A bar mitzvah is the Jewish celebration of a boy attaining the age of religious duty and responsibility - the age of 13. (The equivalent for a girl is the bat mitzvah.) The bar mitzvah ceremony is held in a Jewish synagogue.

bar mitzvah at Temple Emmanuel, 193-
C-08951
This picture shows the bar mitzvah of Raymond Rose in the 1930s at Temple Emmanuel, the first Jewish synagogue in western Canada. Built in 1862, this is now the oldest standing synagogue in all of Canada, a significant historic site.

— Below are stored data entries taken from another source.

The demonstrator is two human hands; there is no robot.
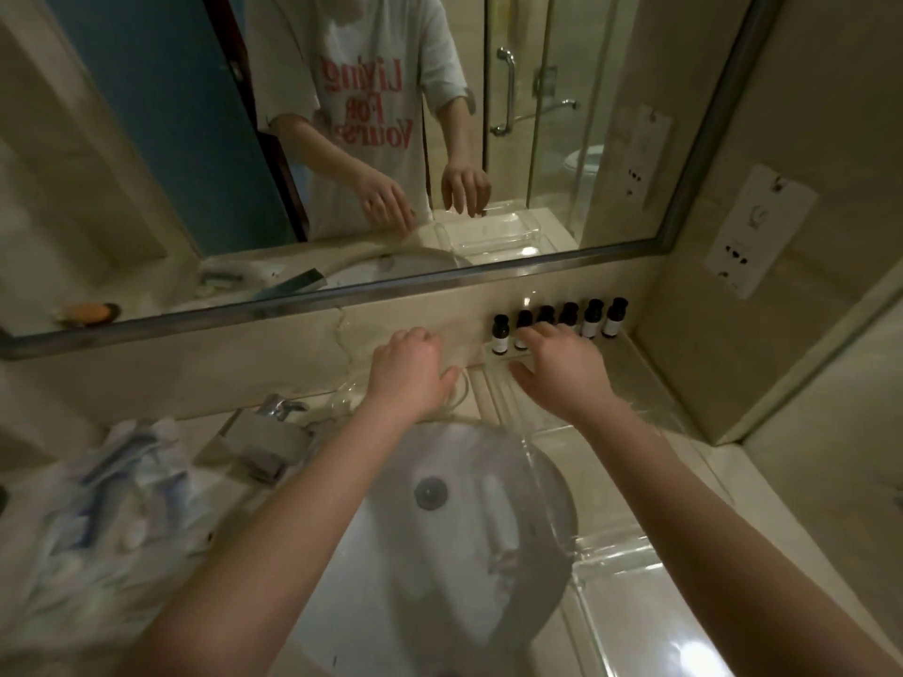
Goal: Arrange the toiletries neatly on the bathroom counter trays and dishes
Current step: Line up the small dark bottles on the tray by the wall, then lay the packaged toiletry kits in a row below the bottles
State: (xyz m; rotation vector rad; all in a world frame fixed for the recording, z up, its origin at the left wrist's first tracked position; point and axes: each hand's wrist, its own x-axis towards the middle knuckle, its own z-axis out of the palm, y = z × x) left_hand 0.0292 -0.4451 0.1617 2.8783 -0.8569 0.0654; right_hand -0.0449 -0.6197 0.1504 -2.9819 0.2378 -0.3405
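Aligning step: six small bottles (592, 319) stand rowed on the clear tray (493, 358) at the back wall, my right hand (557, 368) spread-fingered over them, my left hand (410, 368) beside it, grip unclear — next, I judge, gentle even nudges.

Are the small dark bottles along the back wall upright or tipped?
Upright: six bottles stand in a row, caps up; the right hand covers two bases.

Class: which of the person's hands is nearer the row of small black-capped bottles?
Right. The right hand is at the row of bottles, with its spread fingertips overlapping two of them in this view. The left hand sits apart, off to the row's left.
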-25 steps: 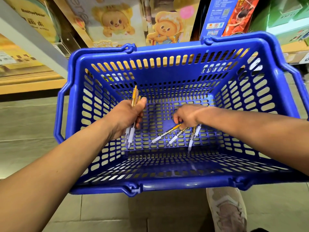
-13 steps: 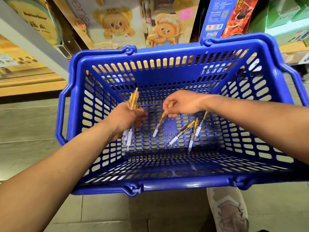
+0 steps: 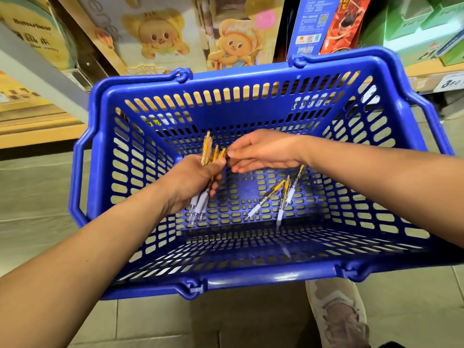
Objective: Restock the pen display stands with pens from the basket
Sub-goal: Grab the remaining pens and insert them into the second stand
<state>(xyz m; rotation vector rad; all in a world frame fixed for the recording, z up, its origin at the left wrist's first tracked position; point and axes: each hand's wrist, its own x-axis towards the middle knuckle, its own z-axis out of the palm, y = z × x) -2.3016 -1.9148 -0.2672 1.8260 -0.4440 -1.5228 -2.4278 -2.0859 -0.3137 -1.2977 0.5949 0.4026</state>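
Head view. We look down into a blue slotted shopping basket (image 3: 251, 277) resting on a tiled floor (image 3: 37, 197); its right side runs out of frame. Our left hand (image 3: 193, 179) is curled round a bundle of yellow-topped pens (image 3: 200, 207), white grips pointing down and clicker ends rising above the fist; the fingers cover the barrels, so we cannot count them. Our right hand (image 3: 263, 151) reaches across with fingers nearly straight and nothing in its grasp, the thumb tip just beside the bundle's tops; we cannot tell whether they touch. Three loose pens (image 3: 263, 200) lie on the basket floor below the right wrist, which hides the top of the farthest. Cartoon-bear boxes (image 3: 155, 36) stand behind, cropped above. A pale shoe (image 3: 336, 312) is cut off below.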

The bar mitzvah ceremony is performed by a religious leader called a Rabbi. Benny Pastinsky, who grew up in Vancouver around the same time, remembers his father's role as a rabbi:
Chief Rabbi J.H. Hertz
and J. Rose, 1920
C-08911

"He was a gentleman of the old school, with a red, flowing beard ... He was Yiddish interpreter at the police station and in the courts ... People of all religions and nationalities came to him for advice or help or solace, whatever. Apart from his religious functions, he was very heavily involved with the immigration problem of the time ... He was never too tired to help others who needed that help ... I think more than taking care of the synagogue per se, he was interested in seeing that his people were well, physically, financially. Interested that their children went to school. Interested in the hospitals. He went to visit the sick, to visit the prisons, the asylums."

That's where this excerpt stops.